Problem: Only the lines from the one containing "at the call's" through the one containing "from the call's" should be printed, exactly as they appear below, with both ends included.

[Stored items from a collection]
=======

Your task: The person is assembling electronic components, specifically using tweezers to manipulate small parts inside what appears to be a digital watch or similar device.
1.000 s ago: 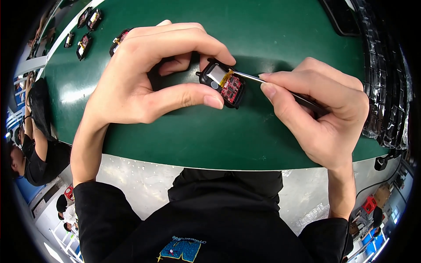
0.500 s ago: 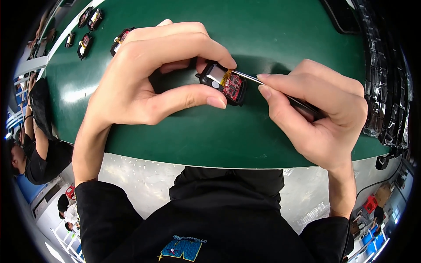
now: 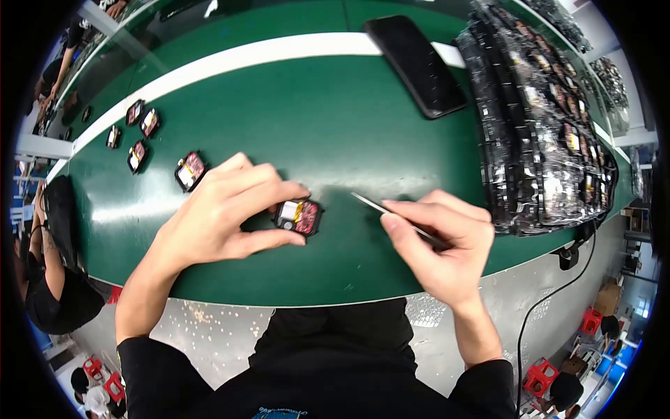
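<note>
Left hand: the left hand (image 3: 209, 220) rests on the green conveyor belt (image 3: 314, 112), thumb and forefinger closed on the small black electronic module (image 3: 299, 216).
Module: it lies low on the belt, near its front edge, its red and yellow face up.
Right hand: the right hand (image 3: 436, 244) is curled around thin metal tweezers (image 3: 398, 216), pinched between thumb and forefinger; the tip points left toward the module and stands clear of it.
Gap: a short strip of bare belt lies between the tweezer tip and the module.
Front edge: both hands sit close to the belt's curved near edge, with grey floor below it.
Right side: stacked trays of parts in clear wrap (image 3: 544, 126) stand just beside the right hand and narrow the room there.
Far side: a black phone (image 3: 415, 64) lies across the white stripe (image 3: 279, 52), well apart from the hands.
Left side: five more modules (image 3: 190, 171) lie scattered toward the belt's left end; open belt lies between them and the phone.
</note>
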`<state>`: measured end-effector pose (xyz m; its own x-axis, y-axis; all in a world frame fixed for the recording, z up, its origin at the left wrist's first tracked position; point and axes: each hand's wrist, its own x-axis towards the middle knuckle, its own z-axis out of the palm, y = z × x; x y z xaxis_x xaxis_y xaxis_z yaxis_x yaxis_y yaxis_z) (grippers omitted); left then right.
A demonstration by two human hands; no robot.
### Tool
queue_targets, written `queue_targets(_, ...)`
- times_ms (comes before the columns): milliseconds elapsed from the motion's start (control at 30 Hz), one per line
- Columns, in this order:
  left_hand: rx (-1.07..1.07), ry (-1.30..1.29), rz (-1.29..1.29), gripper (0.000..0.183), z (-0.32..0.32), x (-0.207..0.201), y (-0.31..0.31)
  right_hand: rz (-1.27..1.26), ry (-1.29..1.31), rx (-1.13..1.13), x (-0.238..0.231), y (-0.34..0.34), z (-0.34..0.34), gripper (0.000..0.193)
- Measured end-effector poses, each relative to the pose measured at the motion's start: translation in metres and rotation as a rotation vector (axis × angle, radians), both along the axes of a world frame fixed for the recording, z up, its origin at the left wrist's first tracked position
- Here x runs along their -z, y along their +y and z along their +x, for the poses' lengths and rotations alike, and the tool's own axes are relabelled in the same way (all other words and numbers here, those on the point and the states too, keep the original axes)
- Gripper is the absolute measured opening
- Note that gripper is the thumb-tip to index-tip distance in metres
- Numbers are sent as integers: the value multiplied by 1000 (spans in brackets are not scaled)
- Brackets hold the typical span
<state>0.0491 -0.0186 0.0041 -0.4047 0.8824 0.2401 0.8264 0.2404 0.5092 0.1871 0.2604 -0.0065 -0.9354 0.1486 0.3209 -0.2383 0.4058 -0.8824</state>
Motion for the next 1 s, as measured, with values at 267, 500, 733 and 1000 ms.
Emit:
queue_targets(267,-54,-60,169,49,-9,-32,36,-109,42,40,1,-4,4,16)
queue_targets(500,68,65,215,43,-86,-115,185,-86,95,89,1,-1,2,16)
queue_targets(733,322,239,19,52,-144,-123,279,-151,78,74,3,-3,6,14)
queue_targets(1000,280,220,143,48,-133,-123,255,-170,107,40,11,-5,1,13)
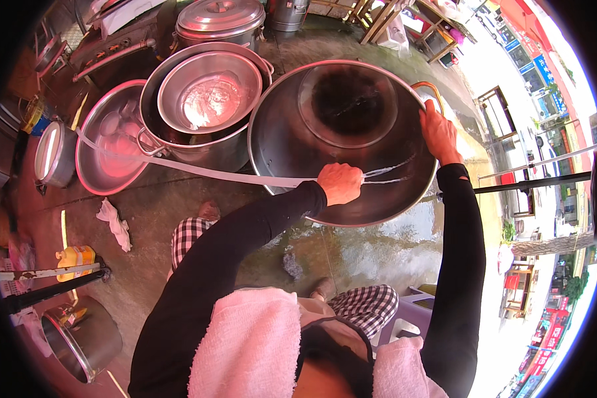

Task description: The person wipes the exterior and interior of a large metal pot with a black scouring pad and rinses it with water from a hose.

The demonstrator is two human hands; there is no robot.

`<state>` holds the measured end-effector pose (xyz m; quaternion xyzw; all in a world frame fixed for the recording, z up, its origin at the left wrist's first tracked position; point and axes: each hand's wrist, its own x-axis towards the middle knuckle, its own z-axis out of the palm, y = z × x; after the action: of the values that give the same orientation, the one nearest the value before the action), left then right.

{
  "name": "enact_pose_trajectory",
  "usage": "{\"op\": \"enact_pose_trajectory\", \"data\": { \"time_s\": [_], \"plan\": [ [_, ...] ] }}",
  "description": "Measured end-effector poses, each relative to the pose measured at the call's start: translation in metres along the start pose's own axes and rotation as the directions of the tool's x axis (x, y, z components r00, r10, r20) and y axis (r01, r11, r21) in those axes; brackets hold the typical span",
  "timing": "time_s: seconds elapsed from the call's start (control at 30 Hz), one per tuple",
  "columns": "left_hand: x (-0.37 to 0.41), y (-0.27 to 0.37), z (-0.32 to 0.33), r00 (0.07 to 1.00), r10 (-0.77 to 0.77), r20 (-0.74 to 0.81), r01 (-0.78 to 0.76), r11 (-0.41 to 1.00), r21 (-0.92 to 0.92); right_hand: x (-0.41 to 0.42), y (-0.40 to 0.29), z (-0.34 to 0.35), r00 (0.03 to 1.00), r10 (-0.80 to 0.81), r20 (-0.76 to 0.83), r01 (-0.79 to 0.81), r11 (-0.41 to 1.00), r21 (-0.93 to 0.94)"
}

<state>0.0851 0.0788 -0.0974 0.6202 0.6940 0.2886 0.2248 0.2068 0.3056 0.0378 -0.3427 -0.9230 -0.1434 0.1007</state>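
Observation:
A very large metal pot [288,149] with a dark round patch on its bottom lies tilted, its mouth facing me. My right hand [440,132] grips the pot's rim beside a brass-coloured loop handle [430,89]. Closed around the end of a pale, translucent hose [219,174], my left hand [341,184] is over the pot's lower part. Thin streams of water [390,171] spray from the hose into the pot. The hose runs left across a wide metal basin [112,164] that holds a ladle-like utensil [110,123].
Left of the big pot, a metal bowl [166,94] sits in a handled pot [204,154]. A lidded pot [219,22] stands behind. A white cloth [114,224], a yellow jug [75,261] and another pot [97,333] are on the left. The floor [378,253] is wet; a purple stool [408,316] stands by my leg.

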Motion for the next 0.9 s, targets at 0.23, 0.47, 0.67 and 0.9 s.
{"op": "enact_pose_trajectory", "data": {
  "time_s": [0.23,0.47,0.67,0.9],
  "plan": [
    [0.055,-0.019,-0.034,0.925,-0.17,-0.34,0.085,0.965,-0.249,-0.004,0.004,-0.002,1.0,0.015,0.012,-0.015,1.0,-0.014],
    [0.045,-0.112,-0.054,0.726,-0.657,-0.205,0.064,0.36,-0.931,0.001,0.006,-0.003,0.999,0.039,0.007,-0.039,0.999,-0.018],
    [-0.031,-0.149,0.006,0.626,-0.751,0.212,0.03,-0.249,-0.968,0.0,0.014,0.0,0.999,0.053,0.001,-0.053,0.999,0.005],
    [-0.079,-0.125,0.101,0.523,-0.731,0.439,0.383,-0.258,-0.887,-0.003,0.023,0.004,0.997,0.08,0.014,-0.08,0.996,0.028]
  ]
}}
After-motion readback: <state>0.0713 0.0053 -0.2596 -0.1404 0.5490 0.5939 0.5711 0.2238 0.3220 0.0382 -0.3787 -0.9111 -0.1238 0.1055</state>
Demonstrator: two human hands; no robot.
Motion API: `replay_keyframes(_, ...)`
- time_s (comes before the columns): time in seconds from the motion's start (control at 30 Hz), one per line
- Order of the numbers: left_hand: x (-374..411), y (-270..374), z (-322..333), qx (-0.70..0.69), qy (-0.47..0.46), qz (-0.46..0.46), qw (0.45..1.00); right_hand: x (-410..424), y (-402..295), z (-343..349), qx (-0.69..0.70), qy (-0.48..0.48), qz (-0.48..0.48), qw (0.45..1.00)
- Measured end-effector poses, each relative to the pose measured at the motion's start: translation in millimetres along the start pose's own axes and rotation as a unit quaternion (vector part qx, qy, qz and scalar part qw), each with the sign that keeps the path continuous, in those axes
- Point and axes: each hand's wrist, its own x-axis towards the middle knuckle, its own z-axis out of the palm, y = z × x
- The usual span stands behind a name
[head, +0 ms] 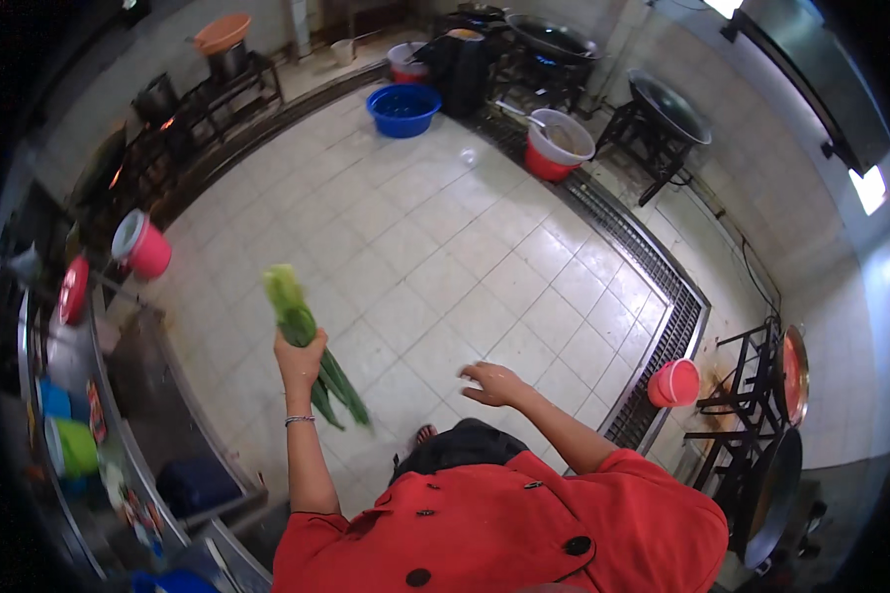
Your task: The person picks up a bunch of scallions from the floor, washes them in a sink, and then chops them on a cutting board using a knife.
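Note:
My left hand (300, 363) is closed around a bundle of long green leaves (284, 293), held above the tiled floor. The bundle's pale, thick end points away from me. Its dark green tips hang back past my wrist, which wears a bracelet. Out to the right, my right hand (493, 384) holds nothing; its fingers are bent and somewhat apart over the floor. Below both hands, part of a sandalled foot (425, 434) shows beside my dark trousers.
Pale floor tiles (415, 244) spread ahead, edged by a metal drain grate (615, 222). A blue basin (403, 111) and a red-and-white bucket (558, 144) stand at the far side. Woks (667, 107) rest on stands. A lit burner (545, 59) glows. Left is a cluttered steel counter (130, 445).

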Motion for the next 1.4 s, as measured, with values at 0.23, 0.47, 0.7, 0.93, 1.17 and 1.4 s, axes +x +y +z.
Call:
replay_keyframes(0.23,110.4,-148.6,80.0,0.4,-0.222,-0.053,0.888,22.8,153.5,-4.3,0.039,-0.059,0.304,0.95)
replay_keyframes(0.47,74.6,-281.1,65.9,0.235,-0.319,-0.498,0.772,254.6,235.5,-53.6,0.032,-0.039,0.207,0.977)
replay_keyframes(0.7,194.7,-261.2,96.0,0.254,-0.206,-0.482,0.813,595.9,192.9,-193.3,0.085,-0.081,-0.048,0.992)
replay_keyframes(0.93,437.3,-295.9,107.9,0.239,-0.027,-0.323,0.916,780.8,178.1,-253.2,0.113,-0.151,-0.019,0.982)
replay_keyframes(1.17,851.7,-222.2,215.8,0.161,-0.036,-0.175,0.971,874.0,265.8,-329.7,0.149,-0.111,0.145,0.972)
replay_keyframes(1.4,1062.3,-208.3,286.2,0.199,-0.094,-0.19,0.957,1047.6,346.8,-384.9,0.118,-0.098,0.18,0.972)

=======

Exercise response:
  "description": "Measured end-effector poses, each relative to the pose measured at the call's start: translation in metres along the start pose's own axes and rotation as the directions of the tool's x axis (x, y, z components r00, r10, r20) and y axis (r01, r11, r21) in those axes; brackets hold the typical span",
  "timing": "time_s: seconds elapsed from the call's start (control at 30 Hz), one per tuple",

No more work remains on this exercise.